What you need to do
Copy out the data below verbatim.

Supplied information
'''

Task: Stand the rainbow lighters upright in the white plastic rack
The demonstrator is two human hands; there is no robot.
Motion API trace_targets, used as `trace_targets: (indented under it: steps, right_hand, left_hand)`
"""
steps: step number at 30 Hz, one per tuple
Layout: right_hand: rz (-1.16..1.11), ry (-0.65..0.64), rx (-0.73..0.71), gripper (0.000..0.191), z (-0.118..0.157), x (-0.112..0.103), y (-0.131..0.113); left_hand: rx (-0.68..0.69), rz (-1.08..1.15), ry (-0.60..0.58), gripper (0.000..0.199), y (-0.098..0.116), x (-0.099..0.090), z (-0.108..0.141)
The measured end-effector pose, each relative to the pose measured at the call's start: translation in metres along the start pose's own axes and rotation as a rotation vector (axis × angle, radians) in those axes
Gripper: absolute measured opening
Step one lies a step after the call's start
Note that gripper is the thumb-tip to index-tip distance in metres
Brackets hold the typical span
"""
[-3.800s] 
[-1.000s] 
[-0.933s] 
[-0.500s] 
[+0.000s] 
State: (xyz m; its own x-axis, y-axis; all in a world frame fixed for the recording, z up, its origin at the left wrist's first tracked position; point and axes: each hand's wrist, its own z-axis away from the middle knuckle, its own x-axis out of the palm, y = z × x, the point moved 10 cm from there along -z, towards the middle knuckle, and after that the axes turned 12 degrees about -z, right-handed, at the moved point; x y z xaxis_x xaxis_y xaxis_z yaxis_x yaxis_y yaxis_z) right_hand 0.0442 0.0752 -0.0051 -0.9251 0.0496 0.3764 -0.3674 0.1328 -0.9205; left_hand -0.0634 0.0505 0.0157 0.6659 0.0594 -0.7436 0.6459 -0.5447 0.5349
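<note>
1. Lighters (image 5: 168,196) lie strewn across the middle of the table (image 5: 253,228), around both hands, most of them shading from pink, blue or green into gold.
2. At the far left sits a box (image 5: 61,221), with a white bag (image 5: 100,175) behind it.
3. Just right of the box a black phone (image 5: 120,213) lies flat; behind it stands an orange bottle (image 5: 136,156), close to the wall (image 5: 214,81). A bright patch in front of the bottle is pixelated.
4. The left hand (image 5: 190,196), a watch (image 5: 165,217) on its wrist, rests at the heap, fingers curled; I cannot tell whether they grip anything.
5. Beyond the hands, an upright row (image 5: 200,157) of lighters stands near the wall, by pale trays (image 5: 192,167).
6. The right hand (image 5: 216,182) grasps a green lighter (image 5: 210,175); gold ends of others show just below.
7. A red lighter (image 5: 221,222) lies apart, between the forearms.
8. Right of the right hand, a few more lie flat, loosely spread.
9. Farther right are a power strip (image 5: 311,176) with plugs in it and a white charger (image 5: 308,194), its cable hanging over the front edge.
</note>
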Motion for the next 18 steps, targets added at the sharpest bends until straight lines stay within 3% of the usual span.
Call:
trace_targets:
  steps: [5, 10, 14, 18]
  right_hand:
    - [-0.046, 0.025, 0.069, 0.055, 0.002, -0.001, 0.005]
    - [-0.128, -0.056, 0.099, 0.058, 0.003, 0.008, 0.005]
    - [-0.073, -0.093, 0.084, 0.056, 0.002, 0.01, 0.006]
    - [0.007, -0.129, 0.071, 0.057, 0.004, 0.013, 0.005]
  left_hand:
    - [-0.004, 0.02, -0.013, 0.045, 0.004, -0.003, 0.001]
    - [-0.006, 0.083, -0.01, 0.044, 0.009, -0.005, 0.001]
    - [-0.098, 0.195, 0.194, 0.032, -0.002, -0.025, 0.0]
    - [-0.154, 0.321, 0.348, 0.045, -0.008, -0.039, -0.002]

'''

Exercise response
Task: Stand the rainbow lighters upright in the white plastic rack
The demonstrator is two human hands; there is no robot.
Motion API trace_targets, used as `trace_targets: (indented under it: steps, right_hand, left_hand)`
"""
steps: step number at 30 Hz, one per tuple
Layout: right_hand: rz (-1.16..1.11), ry (-0.65..0.64), rx (-0.73..0.71), gripper (0.000..0.191), z (-0.118..0.157), x (-0.112..0.103), y (-0.131..0.113); left_hand: rx (-0.68..0.69), rz (-1.08..1.15), ry (-0.60..0.58), gripper (0.000..0.199), y (-0.098..0.116), x (-0.099..0.090), z (-0.108..0.141)
The measured end-effector pose, each relative to the pose measured at the call's start: translation in metres along the start pose's own axes and rotation as a rotation vector (axis × angle, radians) in those axes
Gripper: absolute measured opening
Step one lies a step after the call's start
Note that gripper is the thumb-tip to index-tip distance in metres
Brackets hold the typical span
"""
[-3.800s] 
[-1.000s] 
[-0.933s] 
[-0.500s] 
[+0.000s] 
State: (xyz m; its own x-axis, y-axis; all in a world frame fixed for the recording, z up, its origin at the left wrist's first tracked position; point and axes: each hand's wrist, its own z-axis away from the middle knuckle, its own x-axis out of the palm, y = z × x, the point moved 10 cm from there along -z, towards the middle knuckle, and after that the axes turned 12 degrees about -z, right-handed, at the moved point; x y z xaxis_x xaxis_y xaxis_z yaxis_x yaxis_y yaxis_z) right_hand 0.0442 0.0752 -0.0051 -0.9251 0.0496 0.3764 -0.3674 0.1328 -0.9205; left_hand -0.0634 0.0505 0.0157 0.6659 0.0594 -0.7436 0.6459 -0.5447 0.5349
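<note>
1. Lighters (image 5: 168,196) lie strewn across the middle of the table (image 5: 253,228), around both hands, most of them shading from pink, blue or green into gold.
2. At the far left sits a box (image 5: 61,221), with a white bag (image 5: 100,175) behind it.
3. Just right of the box a black phone (image 5: 120,213) lies flat; behind it stands an orange bottle (image 5: 136,156), close to the wall (image 5: 214,81). A bright patch in front of the bottle is pixelated.
4. The left hand (image 5: 190,196), a watch (image 5: 165,217) on its wrist, rests at the heap, fingers curled; I cannot tell whether they grip anything.
5. Beyond the hands, an upright row (image 5: 200,157) of lighters stands near the wall, by pale trays (image 5: 192,167).
6. The right hand (image 5: 216,182) grasps a green lighter (image 5: 210,175); gold ends of others show just below.
7. A red lighter (image 5: 221,222) lies apart, between the forearms.
8. Right of the right hand, a few more lie flat, loosely spread.
9. Farther right are a power strip (image 5: 311,176) with plugs in it and a white charger (image 5: 308,194), its cable hanging over the front edge.
</note>
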Motion for the next 18 steps, targets added at the sharpest bends until straight lines stay within 3% of the usual span.
Call:
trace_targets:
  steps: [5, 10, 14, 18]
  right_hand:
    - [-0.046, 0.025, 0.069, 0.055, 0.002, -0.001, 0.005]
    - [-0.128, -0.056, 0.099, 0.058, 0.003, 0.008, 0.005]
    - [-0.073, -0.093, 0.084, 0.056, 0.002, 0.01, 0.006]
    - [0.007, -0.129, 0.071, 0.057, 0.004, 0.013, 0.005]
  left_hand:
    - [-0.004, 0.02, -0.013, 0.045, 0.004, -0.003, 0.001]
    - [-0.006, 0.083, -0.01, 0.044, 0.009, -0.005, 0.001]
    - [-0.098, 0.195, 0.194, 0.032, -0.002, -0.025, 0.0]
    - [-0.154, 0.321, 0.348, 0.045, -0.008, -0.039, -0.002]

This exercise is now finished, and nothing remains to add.